**TASK PROMPT:** Make an exact transcript of the lines in the data below, starting with the one containing "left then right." and going on through the one containing "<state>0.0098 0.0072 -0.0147", with both included and the pictures left out.

---- INPUT

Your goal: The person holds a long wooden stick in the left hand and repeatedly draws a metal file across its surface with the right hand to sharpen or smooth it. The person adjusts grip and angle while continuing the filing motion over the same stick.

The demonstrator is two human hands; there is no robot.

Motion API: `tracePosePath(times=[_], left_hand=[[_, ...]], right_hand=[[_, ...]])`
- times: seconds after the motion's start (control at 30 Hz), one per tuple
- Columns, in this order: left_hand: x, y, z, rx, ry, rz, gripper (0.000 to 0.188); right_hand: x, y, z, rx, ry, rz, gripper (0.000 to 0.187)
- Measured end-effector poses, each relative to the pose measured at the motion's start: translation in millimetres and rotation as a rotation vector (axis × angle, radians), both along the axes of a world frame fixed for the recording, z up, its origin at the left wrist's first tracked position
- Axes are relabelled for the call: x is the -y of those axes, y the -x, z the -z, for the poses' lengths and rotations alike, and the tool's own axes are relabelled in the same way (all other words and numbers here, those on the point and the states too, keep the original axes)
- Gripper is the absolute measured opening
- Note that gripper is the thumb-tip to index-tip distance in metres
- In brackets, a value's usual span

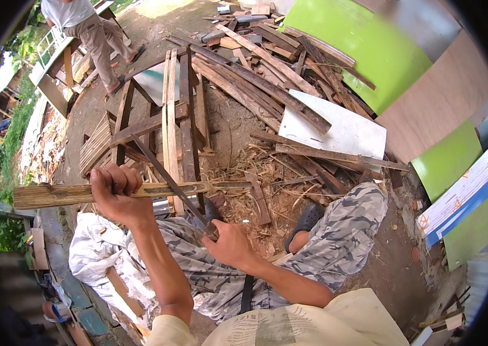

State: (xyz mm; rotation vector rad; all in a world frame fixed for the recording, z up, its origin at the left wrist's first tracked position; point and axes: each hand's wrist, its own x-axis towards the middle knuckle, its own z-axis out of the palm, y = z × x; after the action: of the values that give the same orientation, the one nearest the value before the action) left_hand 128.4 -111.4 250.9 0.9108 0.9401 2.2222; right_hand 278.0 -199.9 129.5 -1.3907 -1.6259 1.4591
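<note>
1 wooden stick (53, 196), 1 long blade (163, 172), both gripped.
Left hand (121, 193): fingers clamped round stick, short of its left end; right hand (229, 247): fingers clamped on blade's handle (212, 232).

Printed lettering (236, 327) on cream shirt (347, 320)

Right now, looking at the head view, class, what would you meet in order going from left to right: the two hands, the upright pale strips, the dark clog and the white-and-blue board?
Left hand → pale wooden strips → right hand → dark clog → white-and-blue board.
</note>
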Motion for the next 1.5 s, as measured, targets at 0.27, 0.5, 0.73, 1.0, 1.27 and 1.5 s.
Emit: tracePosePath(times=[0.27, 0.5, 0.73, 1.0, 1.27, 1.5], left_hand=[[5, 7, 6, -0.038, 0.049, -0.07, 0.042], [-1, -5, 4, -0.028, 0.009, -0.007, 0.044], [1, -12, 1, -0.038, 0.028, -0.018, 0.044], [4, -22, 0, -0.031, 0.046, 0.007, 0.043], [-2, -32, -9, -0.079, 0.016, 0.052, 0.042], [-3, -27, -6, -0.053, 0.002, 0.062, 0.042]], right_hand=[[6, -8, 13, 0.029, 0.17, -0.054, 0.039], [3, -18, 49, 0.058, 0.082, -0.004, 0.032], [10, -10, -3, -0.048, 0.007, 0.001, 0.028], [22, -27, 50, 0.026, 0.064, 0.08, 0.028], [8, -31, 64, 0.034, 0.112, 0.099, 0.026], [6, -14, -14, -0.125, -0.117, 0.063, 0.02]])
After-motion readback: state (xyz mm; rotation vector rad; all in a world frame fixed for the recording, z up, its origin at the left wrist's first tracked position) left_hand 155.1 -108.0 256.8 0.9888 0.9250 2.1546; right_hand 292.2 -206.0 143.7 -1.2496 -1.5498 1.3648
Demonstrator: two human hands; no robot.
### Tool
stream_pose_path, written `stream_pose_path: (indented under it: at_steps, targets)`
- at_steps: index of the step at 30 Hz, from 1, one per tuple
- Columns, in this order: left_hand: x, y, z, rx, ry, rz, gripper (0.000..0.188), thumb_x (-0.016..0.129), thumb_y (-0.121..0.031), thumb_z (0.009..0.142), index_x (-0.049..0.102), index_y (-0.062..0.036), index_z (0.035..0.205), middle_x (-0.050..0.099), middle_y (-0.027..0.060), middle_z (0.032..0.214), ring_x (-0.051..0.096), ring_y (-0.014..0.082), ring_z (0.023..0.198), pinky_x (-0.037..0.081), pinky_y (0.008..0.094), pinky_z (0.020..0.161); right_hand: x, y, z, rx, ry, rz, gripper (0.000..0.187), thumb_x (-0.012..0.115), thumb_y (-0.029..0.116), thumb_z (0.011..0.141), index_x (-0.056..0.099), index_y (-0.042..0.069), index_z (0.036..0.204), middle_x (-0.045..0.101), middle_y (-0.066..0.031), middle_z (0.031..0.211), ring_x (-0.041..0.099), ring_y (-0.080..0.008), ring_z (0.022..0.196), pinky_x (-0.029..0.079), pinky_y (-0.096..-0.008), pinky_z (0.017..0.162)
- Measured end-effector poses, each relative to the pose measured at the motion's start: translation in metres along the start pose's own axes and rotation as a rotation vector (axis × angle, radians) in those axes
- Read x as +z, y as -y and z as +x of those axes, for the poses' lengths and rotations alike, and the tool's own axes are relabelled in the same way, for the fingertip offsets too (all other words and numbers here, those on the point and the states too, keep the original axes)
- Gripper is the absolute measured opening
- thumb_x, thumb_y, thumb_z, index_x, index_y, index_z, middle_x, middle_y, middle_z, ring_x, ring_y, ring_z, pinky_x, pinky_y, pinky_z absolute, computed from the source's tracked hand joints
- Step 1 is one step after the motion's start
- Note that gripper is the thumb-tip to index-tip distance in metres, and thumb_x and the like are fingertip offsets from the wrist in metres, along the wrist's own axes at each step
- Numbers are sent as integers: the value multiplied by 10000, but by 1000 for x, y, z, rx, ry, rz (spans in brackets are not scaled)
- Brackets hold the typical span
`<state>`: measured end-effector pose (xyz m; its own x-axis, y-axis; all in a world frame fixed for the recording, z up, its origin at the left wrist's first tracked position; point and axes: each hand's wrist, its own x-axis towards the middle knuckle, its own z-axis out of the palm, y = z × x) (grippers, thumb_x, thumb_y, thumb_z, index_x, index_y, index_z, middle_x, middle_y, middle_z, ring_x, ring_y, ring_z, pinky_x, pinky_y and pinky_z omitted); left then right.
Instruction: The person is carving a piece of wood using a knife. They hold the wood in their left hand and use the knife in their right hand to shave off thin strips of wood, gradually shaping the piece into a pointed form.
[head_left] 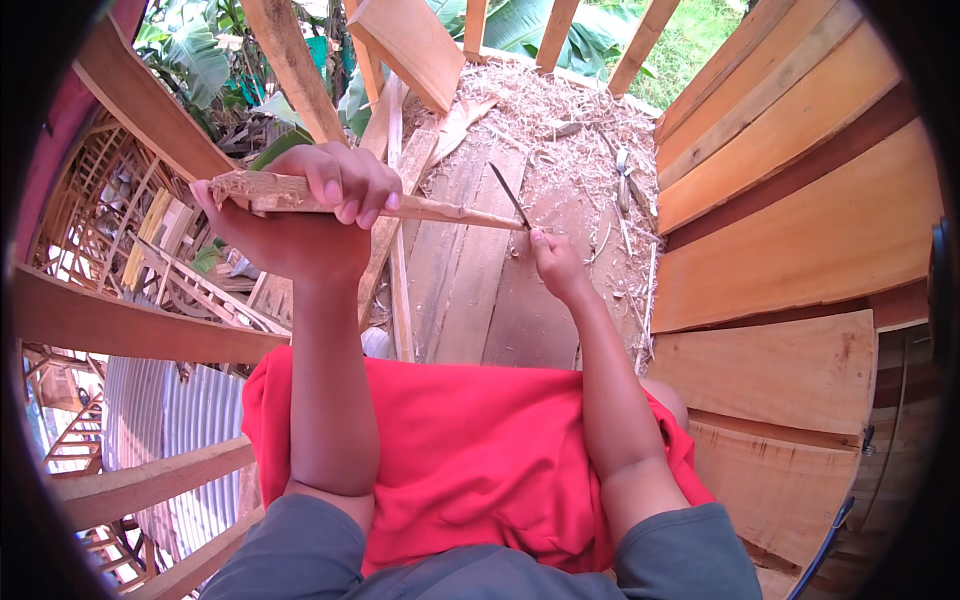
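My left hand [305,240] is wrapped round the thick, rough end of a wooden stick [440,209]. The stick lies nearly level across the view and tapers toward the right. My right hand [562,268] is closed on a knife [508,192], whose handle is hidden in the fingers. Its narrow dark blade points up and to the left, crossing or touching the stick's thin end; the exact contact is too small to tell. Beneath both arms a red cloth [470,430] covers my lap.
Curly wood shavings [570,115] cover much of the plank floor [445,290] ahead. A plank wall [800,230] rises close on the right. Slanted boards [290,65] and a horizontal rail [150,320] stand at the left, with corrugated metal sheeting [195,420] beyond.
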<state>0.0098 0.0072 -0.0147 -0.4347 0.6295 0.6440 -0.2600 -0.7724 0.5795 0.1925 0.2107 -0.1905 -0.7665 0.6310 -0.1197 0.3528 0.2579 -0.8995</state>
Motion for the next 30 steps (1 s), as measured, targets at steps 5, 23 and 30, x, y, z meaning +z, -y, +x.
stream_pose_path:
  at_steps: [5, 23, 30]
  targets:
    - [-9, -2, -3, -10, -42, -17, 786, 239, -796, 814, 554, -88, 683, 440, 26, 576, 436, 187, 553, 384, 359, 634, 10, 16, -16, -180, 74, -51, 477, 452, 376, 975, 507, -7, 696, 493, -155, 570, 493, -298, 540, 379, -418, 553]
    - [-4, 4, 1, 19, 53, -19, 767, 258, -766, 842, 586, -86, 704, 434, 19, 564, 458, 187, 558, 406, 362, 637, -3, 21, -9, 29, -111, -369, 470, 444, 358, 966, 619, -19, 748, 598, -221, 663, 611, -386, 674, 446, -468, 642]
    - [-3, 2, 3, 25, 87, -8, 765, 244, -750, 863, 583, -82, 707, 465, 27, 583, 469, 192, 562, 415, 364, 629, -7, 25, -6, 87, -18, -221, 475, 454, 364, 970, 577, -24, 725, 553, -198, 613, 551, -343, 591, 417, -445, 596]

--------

**RESPONSE TO THE TASK:**
`<state>`: measured end-effector pose (xyz m; its own x-axis, y-axis; all in a world frame fixed for the recording, z up, its origin at the left wrist's first tracked position; point and axes: each hand's wrist, its own x-axis towards the middle knuckle, its own z-axis out of the palm, y = z × x) (grippers, thumb_x, thumb_y, thumb_z, index_x, index_y, index_z, middle_x, middle_y, middle_z, ring_x, ring_y, ring_z, pinky_x, pinky_y and pinky_z omitted); left then right.
Instruction: The person is carving a piece of wood using a knife. They hold the wood in their left hand and use the knife in their right hand to shave off thin strips of wood, gradually shaping the piece into a pointed form.
[head_left] 
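My left hand [305,240] is wrapped round the thick, rough end of a wooden stick [440,209]. The stick lies nearly level across the view and tapers toward the right. My right hand [562,268] is closed on a knife [508,192], whose handle is hidden in the fingers. Its narrow dark blade points up and to the left, crossing or touching the stick's thin end; the exact contact is too small to tell. Beneath both arms a red cloth [470,430] covers my lap.
Curly wood shavings [570,115] cover much of the plank floor [445,290] ahead. A plank wall [800,230] rises close on the right. Slanted boards [290,65] and a horizontal rail [150,320] stand at the left, with corrugated metal sheeting [195,420] beyond.
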<state>0.0098 0.0072 -0.0147 -0.4347 0.6295 0.6440 -0.2600 -0.7724 0.5795 0.1925 0.2107 -0.1905 -0.7665 0.6310 -0.1197 0.3528 0.2579 -0.8995</state>

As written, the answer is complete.